Monday, 25 May 2026

Supermarkets and the price of beef

Danyl McLaughlan's piece in The Listener ($) on NZ grocery retail is fun

There's a fair bit potentially packed into 'non-monopolistic prices' here.

Northelia was Edwards’ proposal to the Commerce Commission during its 2020-21 market study. It represented an unnamed group of investors with capital in excess of $1 billion who would establish a third entrant into the New Zealand grocery market on condition the commission break up the existing chains, making up to 175 supermarkets available for purchase at non-monopolistic prices. Crucially, it would also compel access to an existing chain’s distribution system.

There's a different bit I wanted to pick up on though. 

Here's Danyl:

Instead, Willis strengthened the grocery supply code and the wholesale access regime. None of the major international chains engaged with the government’s request for a proposal. Consumer price index data for 2025 showed fruit increasing in price by 10%, vegetables by 4.9% and meat by 8.6%.

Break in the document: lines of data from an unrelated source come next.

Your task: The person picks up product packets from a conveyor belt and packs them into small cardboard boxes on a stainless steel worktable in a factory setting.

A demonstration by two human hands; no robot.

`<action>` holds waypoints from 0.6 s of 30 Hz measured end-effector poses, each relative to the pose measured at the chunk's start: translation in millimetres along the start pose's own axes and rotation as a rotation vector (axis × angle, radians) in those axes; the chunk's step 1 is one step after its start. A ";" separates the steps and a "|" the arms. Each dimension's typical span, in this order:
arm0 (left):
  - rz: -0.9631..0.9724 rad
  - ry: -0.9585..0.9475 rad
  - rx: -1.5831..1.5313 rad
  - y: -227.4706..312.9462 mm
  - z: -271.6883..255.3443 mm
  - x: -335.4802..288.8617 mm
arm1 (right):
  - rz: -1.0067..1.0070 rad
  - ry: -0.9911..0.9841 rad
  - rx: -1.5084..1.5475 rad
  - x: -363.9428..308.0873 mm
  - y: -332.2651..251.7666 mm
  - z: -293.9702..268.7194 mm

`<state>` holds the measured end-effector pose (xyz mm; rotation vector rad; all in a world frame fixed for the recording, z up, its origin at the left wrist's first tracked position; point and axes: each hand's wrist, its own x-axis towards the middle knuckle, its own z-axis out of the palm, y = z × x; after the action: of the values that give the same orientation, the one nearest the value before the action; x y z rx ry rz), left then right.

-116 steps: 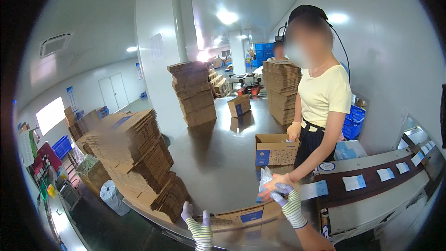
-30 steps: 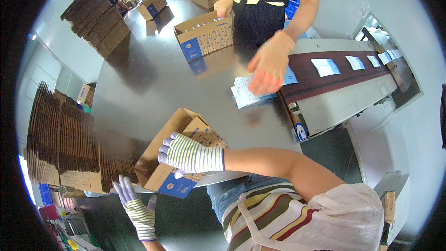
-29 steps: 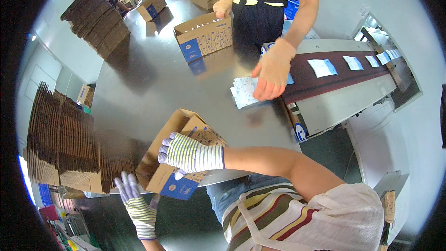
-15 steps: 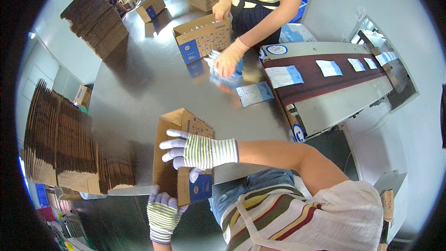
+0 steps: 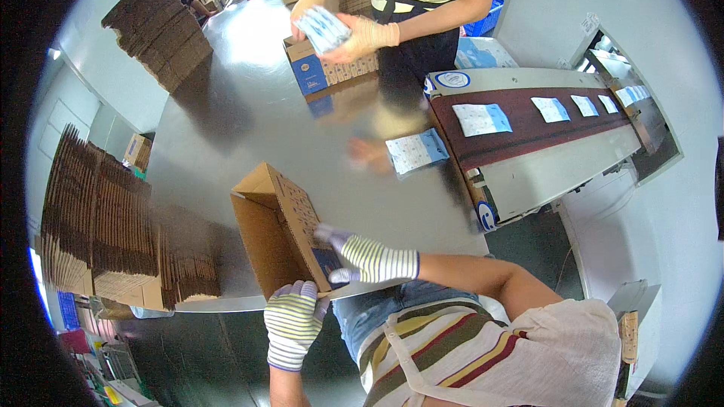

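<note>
An open cardboard box point(image 5: 264, 249) with a blue printed patch rests tilted at the table's near edge, its mouth facing left. No contents show inside it. My left hand point(image 5: 294, 316), in a striped glove, is closed on the box's near lower edge. Against the box's right side lies my right hand point(image 5: 373, 258), also gloved, its fingers stretched out and apart. A blue-and-white packet point(image 5: 417, 152) lies on the table beyond my right hand, beside the conveyor.
Across the table a co-worker's gloved hands hold blue-and-white packets point(image 5: 323, 29) above another box point(image 5: 335, 68). More packets sit on the dark red conveyor belt point(image 5: 513, 117) at right. Stacks of flattened cardboard point(image 5: 98, 211) stand at near left and far left point(image 5: 162, 30).
My right hand has moved from across the box's mouth to its right side. The box has turned and tipped, with my left hand shifting right. The co-worker has lifted packets off the table.
</note>
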<state>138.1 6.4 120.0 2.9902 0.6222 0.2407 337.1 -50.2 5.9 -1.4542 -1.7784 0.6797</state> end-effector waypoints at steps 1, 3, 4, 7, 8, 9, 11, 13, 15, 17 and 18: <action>0.005 0.040 -0.006 -0.7 3.4 0.3 | -0.005 0.013 0.113 -3.8 -4.9 13.0; 0.013 0.053 0.013 0.8 7.6 1.0 | 0.036 0.105 0.213 -8.4 -6.6 30.5; 0.017 0.061 0.021 2.4 9.1 1.7 | 0.034 0.134 0.228 -10.5 -1.5 35.4; 0.018 0.064 0.001 8.2 11.7 5.6 | 0.084 0.097 0.368 -17.7 15.1 40.1; 0.011 0.055 -0.007 9.1 12.6 6.4 | 0.093 0.068 0.292 -20.6 14.0 37.0; 0.004 0.042 -0.003 10.2 12.7 6.8 | 0.103 0.040 0.217 -25.3 12.2 33.0; -0.006 0.017 0.002 14.6 12.0 9.6 | 0.137 0.021 0.123 -28.8 12.2 30.0; -0.004 0.096 -0.048 16.9 12.6 11.5 | 0.127 0.056 0.132 -29.3 12.4 31.4; 0.009 0.124 -0.116 14.2 13.1 9.5 | 0.115 0.069 0.128 -29.4 12.1 31.4; -0.042 0.109 -0.118 17.4 9.5 7.5 | 0.105 0.063 0.109 -28.8 10.8 29.5; -0.077 0.075 -0.106 20.2 5.2 8.3 | 0.100 0.060 0.100 -28.6 11.0 29.4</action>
<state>154.4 -9.0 118.2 2.8604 0.7066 0.3694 322.7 -74.3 -26.0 -1.4874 -1.6123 0.7571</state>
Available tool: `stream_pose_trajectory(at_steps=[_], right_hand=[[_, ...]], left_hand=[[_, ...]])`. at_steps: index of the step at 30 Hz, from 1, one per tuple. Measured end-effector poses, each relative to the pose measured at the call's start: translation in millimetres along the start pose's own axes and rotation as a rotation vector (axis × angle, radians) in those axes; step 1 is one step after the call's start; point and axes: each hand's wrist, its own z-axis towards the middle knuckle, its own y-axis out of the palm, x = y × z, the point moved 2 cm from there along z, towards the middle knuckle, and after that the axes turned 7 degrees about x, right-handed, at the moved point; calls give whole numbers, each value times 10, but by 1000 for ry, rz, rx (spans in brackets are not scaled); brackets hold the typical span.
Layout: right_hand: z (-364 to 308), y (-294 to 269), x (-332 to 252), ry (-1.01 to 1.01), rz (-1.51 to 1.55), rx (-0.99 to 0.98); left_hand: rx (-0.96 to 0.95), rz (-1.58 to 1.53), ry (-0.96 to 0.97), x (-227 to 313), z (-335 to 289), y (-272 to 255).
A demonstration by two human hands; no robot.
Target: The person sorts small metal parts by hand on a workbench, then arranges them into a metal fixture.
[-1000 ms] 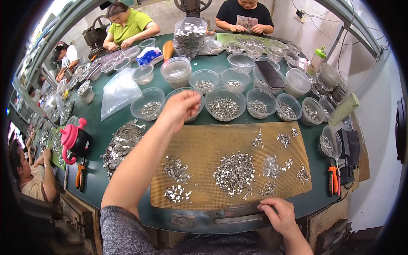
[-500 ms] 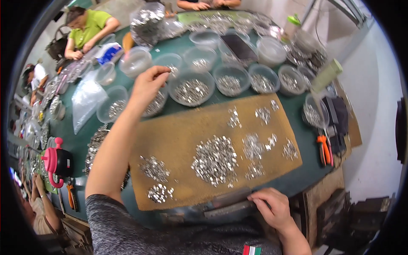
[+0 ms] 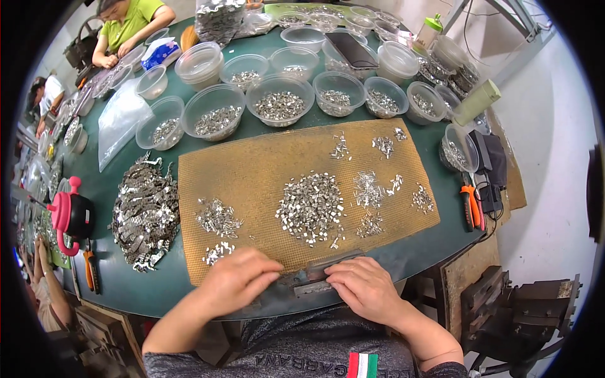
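Observation:
At the mat's near edge, my left hand [image 3: 238, 280] is closed, thumb and fingertips pinched together and pointing right. Whatever lies between those fingertips is too small to make out. My right hand [image 3: 365, 286] has its fingers and thumb on the right end of a dark slotted metal bar fixture [image 3: 311, 289], which sits at the table's near edge. Between the hands and the bowls spreads a tan textured mat [image 3: 265, 157]. A large pile of small silvery metal pieces [image 3: 309, 208] lies in its middle, and a smaller pile [image 3: 217, 217] is near my left hand.
Clear plastic bowls of metal parts [image 3: 280, 104] line the mat's far side. Left of the mat is a heap of metal strips [image 3: 146, 214], with a pink-and-black cup [image 3: 72, 214] beyond. Orange-handled pliers [image 3: 469, 205] lie at right. A person in green [image 3: 132, 28] works at far left.
My left hand has come back from over the bowls to the near edge, beside the metal fixture. My right hand has shifted left onto the fixture. The view has moved slightly.

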Motion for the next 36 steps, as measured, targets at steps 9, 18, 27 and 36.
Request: stream_pose_trajectory(at_steps=[9, 18, 27, 36], right_hand=[[-2, 25, -36, -55, -23, -26], [-131, 68, -84, -182, -194, 24], [-268, -259, 124, -19, -82, -25], [-516, -585, 425, 181, -44, -98]], left_hand=[[117, 0, 91, 226, -350, 467], [174, 105, 154, 292, -329, 653], [110, 284, 258, 339, -290, 704], [9, 369, 318, 405, -220, 695]])
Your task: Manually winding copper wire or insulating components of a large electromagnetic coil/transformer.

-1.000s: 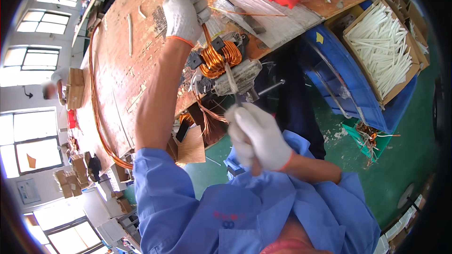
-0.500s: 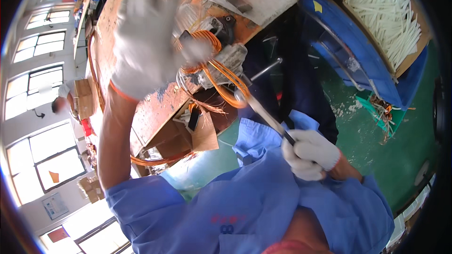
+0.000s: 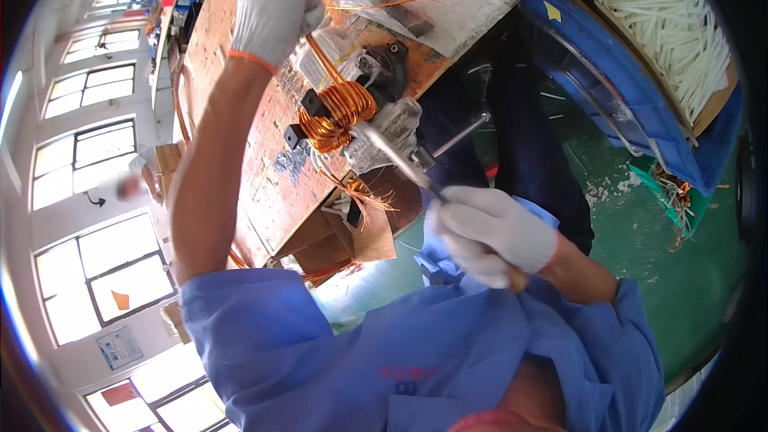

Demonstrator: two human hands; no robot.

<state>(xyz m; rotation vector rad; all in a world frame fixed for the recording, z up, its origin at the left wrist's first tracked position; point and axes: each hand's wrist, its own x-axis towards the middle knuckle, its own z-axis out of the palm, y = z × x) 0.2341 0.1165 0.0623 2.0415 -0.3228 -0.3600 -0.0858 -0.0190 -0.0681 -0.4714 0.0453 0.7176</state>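
- The gloved left hand, fingers closed, grips a shiny copper wire.
- The gloved right hand clasps a thin metal tool.
- The tightly wound, orange copper coil sits on a worn wooden bench.

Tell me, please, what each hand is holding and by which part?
The right hand grips a slim metal tool at its near end, its tip at the copper coil. The left hand pinches a copper wire leading up from the coil.

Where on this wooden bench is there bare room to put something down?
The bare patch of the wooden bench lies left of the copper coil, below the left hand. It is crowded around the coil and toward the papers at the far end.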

Remember that meat trades internationally. We export a fair bit to the US. NZ producers will sell to the highest bidder - the ship ready to go to the US, the local butcher, or the supermarket. 

Here's what's happened to the price of ground beef in the US over the past year



US ground beef prices are up by more than 20% for 2025. It'd be surprising if NZ prices didn't go up as well. It's been part of a longer-term increase in US beef prices. 

The graph below sets 1 Jan 2020 at 100 for both CPI and ground beef prices. They're up about 76% over that period; CPI's up about 24%. 



I suppose folks could blame Woolworths and Foodstuffs for the run-up in US ground beef prices, and the National-led coalition too, but it seems more likely that high export prices pull up NZ domestic prices across the board. 

Or maybe Trump will order a break up of NZ supermarkets to help US grocery prices. Who knows. 

Friday, 15 May 2026

A bit less shit

Hayden over at The Spinoff asked me what the government can do to make the economy 'a bit less shit'.

I sent an overlong reply; he excerpted some choice bits along with contributions from others.

But this is what I'd sent through. 

I don’t think there are any quick fixes from where we are. 

Imagine you’re 50. You haven’t been taking care of yourself properly for a while now. You’re recovering from a hangover from a ridiculous bender that you should not have gone on. Yes, you had to have a couple of drinks given the event, but nobody forced you to finish the bottle. And you’re starting to realise that the burrito you had last night was probably very dodgy. 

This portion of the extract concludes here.